### Supplied information
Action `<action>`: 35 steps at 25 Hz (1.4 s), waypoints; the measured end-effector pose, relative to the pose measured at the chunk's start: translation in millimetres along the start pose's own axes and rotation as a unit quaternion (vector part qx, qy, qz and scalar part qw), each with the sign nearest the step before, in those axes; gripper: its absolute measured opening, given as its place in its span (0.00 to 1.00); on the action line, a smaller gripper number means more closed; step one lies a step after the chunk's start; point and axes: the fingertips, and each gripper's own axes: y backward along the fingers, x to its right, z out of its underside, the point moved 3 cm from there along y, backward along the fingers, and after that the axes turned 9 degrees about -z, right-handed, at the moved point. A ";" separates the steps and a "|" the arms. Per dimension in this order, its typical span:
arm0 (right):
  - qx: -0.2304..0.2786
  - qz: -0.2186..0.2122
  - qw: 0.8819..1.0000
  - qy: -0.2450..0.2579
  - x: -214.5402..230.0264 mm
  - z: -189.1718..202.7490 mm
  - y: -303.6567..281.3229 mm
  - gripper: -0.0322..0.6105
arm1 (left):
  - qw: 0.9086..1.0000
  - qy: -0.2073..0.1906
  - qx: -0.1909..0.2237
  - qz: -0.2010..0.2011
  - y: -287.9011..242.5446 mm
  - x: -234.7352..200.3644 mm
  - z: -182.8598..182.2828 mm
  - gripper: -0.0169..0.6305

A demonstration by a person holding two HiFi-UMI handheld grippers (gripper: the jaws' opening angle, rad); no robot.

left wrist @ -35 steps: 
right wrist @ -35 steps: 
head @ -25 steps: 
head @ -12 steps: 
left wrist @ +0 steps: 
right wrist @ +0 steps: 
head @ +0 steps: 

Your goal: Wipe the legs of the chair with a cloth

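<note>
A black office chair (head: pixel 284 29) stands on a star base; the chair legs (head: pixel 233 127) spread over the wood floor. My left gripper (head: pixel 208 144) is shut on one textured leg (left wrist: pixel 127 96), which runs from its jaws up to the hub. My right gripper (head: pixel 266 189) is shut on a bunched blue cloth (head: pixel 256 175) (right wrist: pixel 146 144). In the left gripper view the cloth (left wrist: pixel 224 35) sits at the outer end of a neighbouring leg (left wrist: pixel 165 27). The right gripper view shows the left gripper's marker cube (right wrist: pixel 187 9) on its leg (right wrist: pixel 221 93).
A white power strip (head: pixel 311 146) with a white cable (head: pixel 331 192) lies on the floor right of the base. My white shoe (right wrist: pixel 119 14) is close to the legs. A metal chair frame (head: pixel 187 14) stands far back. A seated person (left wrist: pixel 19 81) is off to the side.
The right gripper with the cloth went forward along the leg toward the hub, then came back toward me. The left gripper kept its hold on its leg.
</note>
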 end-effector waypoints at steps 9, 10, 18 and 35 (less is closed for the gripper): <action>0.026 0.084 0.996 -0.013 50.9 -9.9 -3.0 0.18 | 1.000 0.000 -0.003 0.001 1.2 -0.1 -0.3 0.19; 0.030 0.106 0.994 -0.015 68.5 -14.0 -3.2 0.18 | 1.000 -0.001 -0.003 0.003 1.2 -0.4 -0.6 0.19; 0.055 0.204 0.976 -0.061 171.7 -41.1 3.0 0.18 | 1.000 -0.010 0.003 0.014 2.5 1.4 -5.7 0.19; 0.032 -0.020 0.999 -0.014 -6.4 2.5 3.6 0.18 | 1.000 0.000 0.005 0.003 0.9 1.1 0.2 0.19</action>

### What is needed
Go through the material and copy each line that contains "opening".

### Answer to this problem
Action `<action>`: 35 steps at 25 Hz (1.4 s), waypoints; the measured end-effector pose, relative to the pose measured at the chunk's start: translation in millimetres along the start pose's own axes and rotation as a unit quaternion (vector part qx, qy, qz and scalar part qw), each with the sign nearest the step before, in those axes; gripper: its absolute measured opening, given as its place in its span (0.00 to 1.00); on the action line, a smaller gripper number means more closed; step one lies a step after the chunk's start; point and axes: the fingertips, and each gripper's own axes: y backward along the fingers, x to its right, z out of its underside, the point moved 3 cm from there along y, backward along the fingers, and after that the axes turned 9 degrees about -z, right-handed, at the moved point. A ";" separates the steps and a "|" the arms. Per dimension in this order, its typical span:
A demonstration by a person holding two HiFi-UMI handheld grippers (gripper: the jaws' opening angle, rad); no robot.

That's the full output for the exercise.